Our options are limited. We can’t tell anyone to stop procreating. (Sure we can—but who would listen?) We can’t tell them no block-busting, no buying in our neighborhoods.

That’s how black people integrated America.

My walk home from work used to take me through the state Capitol complex. It was always a historic stroll for me because my great-grandfather, daddy’s daddy’s daddy, the last member of my family to do serious time, was in prison when the Capitol was built. He may have been one of the convict laborers. Probably he was back in East Texas chopping cotton on the prison farm, but that’s my daydream, that he helped build something that survived him and his sins.

During my walk home, there was also new construction to see. The state history museum was being built. Weren’t any brothers on-site—at least none in view. There were Anglos, but they were mostly looking at plans or giving orders. The guys doing the actual work, the heavy lifting, were Latino. Hispanic manos have built a lot of the present state that we know and take for granted.

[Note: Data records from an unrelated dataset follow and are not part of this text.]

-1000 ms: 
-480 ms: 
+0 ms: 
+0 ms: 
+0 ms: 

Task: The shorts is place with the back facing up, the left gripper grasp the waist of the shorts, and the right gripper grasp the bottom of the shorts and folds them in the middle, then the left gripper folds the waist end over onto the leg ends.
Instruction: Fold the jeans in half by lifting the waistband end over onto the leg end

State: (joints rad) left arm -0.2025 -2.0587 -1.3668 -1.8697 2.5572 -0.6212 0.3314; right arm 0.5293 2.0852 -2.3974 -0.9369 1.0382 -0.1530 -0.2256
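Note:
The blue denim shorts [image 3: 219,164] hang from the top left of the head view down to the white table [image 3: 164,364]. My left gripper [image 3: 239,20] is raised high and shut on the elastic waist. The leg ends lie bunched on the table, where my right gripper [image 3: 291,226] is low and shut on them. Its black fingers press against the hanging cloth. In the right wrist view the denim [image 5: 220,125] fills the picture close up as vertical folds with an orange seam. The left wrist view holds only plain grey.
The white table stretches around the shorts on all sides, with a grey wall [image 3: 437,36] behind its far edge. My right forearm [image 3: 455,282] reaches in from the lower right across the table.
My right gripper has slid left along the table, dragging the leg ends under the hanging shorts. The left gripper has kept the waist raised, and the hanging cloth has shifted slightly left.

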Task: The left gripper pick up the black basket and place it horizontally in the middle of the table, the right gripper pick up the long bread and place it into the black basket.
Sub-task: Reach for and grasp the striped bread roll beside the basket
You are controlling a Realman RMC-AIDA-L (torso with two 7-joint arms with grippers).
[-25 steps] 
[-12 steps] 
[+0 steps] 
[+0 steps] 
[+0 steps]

People make a big deal out of Texas and the mystique and all that, and a lot of it’s bullshit but some of it is true, like the nature and the people. If Texas is special, it’s because we’re next door to Mexico. Indians, Spanish, and Anglos all came together here in a kind of fusion.

Black culture has had a smaller role to play and in the future may have a smaller one still. There’s nothing we can do about that except be cool and hang tough as we watch the change.

Contributing writer Lucius Lomax has again left Texas, this time to work in Brazil.